The contract upon which suit was brought provides: "In the event of a failure to comply with the terms hereof by the party of the second part, the party of the first part shall be released from all obligation in law or equity to convey said property, and the party of the second part shall forfeit all right thereto and all moneys theretofore paid hereunder shall be treated as liquidated damages for the non-fulfillment of this contract. . . . Time is of the essence of this agreement." The effect to be given such terms in a contract is stated in section 816 of Pomeroy's Equitable Remedies (second edition), as follows: "Contracts often contain a clause that if payment is not made at the day, the defaulting vendee shall forfeit all payments previously made and lose his right to the land. The courts of equity, in England and most American jurisdictions, deal with such a forfeiture clause on the principle that equity abhors a forfeiture and will relieve from it. . . . In a few American jurisdictions, on the other hand, it is held, that since the parties have deliberately stipulated for a clause of forfeiture, equity has no power to make a new contract for them, and cannot relieve the party in default, however severe the forfeiture may be. Illinois, Iowa, Oregon, Indiana and California are among this minority, which compel the vendee in default to lose his bargain and all his payments previously paid, in strict accordance with the agreement. But California enforces a forfeiture only when time is of the essence of the contract." The California decisions fully support the rule as stated by the learned author. (Glock v. Howard, 123 Cal. 1 [69 Am. St. Rep. 17, 43 L. R. A. 199, 55 P. 713]; Schwerin EstateRealty Co. v. Slye, 173 Cal. 170 [159 P. 420]; FresnoIrrigated Farms Co. v.

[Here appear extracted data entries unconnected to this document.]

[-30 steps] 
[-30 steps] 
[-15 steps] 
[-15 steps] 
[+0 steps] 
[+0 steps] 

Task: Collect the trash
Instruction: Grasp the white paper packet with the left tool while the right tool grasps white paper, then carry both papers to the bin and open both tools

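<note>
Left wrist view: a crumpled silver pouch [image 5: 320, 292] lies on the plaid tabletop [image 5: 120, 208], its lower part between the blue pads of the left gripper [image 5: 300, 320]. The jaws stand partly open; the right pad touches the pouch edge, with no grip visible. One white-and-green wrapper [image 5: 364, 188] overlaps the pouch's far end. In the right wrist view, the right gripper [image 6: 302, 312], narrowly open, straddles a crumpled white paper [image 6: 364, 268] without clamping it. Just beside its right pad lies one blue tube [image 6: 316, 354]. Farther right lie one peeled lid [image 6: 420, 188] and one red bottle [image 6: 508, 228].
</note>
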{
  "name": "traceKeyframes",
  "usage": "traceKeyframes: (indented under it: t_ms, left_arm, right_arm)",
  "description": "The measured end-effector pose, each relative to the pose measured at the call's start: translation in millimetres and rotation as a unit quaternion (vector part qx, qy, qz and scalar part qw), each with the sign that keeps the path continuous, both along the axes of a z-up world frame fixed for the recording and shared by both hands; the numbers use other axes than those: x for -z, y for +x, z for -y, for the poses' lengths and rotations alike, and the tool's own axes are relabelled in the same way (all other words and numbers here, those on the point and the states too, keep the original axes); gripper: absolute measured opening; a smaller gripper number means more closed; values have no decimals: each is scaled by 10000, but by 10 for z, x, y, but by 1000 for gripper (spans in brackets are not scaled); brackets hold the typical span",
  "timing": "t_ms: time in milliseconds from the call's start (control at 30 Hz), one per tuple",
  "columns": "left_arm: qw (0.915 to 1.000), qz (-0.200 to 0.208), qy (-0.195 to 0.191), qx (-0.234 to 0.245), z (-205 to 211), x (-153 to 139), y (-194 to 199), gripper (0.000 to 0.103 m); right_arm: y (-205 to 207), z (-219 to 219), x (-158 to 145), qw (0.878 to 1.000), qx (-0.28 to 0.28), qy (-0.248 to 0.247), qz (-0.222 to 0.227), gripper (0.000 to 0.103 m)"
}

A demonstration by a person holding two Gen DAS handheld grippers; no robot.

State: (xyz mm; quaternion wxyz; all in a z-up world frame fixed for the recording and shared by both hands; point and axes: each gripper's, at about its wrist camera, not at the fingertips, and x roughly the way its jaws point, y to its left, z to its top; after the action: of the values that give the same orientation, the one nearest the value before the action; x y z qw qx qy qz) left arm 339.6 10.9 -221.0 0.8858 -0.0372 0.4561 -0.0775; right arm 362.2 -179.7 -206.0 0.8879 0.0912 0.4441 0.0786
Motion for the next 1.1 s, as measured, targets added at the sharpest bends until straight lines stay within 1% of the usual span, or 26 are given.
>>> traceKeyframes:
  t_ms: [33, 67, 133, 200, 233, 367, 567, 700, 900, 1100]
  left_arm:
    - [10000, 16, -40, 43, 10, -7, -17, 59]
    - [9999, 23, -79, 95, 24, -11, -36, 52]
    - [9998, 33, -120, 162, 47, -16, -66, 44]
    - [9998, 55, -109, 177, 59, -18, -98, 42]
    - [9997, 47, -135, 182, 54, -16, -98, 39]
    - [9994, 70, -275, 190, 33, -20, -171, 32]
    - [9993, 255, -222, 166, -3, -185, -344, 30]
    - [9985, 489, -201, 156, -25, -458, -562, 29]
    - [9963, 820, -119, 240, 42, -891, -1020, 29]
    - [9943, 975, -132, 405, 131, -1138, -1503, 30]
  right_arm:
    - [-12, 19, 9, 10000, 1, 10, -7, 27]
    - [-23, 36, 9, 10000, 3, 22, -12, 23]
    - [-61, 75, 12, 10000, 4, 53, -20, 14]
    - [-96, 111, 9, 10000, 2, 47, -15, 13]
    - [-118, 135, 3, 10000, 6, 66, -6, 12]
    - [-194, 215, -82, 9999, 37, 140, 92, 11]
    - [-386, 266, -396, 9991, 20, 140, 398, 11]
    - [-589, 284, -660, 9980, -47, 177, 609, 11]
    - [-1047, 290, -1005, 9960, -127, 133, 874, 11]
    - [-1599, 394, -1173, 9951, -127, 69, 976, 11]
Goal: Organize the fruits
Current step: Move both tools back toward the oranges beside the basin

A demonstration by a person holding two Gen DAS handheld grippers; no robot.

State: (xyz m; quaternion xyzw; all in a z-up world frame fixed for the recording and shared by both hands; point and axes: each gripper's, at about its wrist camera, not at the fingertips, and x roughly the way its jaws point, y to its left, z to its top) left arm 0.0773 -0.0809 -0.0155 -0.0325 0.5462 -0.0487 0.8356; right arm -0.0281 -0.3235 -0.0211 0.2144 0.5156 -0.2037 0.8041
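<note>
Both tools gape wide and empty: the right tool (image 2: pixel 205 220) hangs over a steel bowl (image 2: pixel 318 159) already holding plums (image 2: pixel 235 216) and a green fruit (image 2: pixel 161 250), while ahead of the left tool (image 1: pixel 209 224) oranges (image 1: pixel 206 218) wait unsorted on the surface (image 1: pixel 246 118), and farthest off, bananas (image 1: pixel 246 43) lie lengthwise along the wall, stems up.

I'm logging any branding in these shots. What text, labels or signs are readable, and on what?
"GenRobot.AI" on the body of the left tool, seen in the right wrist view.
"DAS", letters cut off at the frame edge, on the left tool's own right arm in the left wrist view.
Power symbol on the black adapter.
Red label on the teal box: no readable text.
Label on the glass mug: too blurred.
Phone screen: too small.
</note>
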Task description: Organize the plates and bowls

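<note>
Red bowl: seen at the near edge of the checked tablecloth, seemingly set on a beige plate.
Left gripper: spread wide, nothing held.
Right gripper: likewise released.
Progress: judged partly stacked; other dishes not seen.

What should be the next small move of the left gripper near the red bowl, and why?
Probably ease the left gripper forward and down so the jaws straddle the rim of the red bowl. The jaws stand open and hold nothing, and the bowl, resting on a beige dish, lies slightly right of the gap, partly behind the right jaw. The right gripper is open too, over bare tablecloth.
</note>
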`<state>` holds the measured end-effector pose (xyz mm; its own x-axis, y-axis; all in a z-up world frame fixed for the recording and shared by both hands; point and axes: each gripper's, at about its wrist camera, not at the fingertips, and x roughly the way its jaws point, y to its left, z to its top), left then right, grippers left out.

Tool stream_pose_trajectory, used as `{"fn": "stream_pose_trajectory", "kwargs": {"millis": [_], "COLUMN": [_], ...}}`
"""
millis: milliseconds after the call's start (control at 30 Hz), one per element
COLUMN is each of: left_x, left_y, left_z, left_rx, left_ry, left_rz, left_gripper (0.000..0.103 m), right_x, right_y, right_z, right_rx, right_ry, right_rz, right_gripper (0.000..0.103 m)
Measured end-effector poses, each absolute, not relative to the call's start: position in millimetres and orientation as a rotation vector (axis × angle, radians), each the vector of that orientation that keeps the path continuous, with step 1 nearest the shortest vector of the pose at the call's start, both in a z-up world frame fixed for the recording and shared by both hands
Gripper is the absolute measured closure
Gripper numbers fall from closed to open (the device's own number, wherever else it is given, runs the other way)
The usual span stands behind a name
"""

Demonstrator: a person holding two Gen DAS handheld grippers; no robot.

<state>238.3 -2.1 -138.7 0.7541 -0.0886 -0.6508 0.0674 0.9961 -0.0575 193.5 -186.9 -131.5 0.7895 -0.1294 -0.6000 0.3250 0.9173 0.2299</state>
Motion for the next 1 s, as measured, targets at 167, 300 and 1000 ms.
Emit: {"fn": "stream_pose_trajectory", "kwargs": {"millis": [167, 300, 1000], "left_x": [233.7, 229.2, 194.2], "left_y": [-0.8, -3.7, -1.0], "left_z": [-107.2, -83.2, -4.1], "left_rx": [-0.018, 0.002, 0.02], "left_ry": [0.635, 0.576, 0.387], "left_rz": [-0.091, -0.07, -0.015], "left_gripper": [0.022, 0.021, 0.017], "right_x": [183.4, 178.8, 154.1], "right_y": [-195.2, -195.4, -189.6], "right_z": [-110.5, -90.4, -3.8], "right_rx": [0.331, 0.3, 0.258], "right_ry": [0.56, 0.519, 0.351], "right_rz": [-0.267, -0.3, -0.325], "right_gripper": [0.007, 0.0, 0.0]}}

Canupis, 39 Cal.App. 184 [178 P. 300].) [1] That facts may be shown which would justify a court in relieving a vendee from a forfeiture even where time is of the essence of the contract is not doubted, but the facts of this case are not such as to require the trial court to grant such relief, in the absence of any request therefor or any suggestion that the *Page 789 vendee is either able or willing to make payment of the amount due.
The judgment is affirmed.
Burnett, J., and Hart, J., concurred.
A petition to have the cause heard in the supreme court, after judgment in the district court of appeal, was denied by the supreme court on February 23, 1922.
All the Justices concurred.
Lennon, J., was absent and Richards, J., pro tem., was acting.